Директор действительно договорился с Василем Федотовичем. Тот немного поворчал, но согласился принять американцев. Так Омельян Иваницкий попал в дом Стаха. Он не назвал свою фамилию профессору, держался в стороне, — тем более что Василь Федотович свободно говорил по-английски и рассказывал о своей коллекции сам, — но запомнил все, словно сфотографировал. Его мозг фиксировал реплики гостей профессора, только фиксировал, Иваницкий не позволил себе никаких эмоций, не проявил их даже тогда, когда Василь Федотович подвёл гостей к неброской иконе в центре коллекции и сказал, что это — Рублёв.
Гости щёлкали языками, громко переговариваясь, выражая своё восхищение, а Омельян тем временем запоминал — второй ряд снизу, седьмая икона слева…
Потом профессор угощал американцев кофе, водил по саду.
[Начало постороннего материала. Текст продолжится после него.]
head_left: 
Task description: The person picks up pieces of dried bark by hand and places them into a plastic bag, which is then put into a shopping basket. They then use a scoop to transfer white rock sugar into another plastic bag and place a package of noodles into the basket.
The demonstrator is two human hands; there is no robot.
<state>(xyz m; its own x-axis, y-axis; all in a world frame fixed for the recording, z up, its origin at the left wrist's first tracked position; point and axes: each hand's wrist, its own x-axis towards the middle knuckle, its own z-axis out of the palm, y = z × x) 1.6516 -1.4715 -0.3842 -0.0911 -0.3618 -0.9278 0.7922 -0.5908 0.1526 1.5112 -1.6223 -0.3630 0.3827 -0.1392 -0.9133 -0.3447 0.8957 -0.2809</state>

Иваницкий, воспользовавшись этим, осмотрел все, обращая особое внимание на замки в парадной двери, а также на той, что вела в сад. Через окна первого этажа в дом проникнуть было невозможно — их закрывали узорчатые решётки: профессор очень дорожил своей коллекцией и оберегал её.
…Радостно и басовито залаял пёс, и Климунда весь напрягся. Итак, сейчас профессор выйдет и направится к реке — обычный получасовой маршрут…
Климунда поднял рюкзак, нащупал в наружном кармане пиджака отмычки. Как знать, сумеет ли он справиться с замком — вот где пригодился бы опыт Балабана. Но тому не удалось замести за собой следы после кражи в квартире Недбайло, и милиция арестовала его.
Он не явился на назначенную встречу с Климундой. Тогда Климунда позвонил сестре Балабана, работавшей вахтёром в каком-то общежитии. Та долго расспрашивала его, кто он и откуда, и, наконец, узнав, что звонит именно тот человек, о котором она слышала от брата, сообщила, что Балабана четыре дня назад арестовали в пригородном посёлке Городянке. Климунда полюбопытствовал, не оставил ли Лёха чего-нибудь у неё в квартире. Сестра ответила, что сама не лыком шита, и повесила трубку.
«Жаль, что нет Лёхи», — вздохнул Климунда и прижался к тонкому стволу акации, будто тот мог защитить его.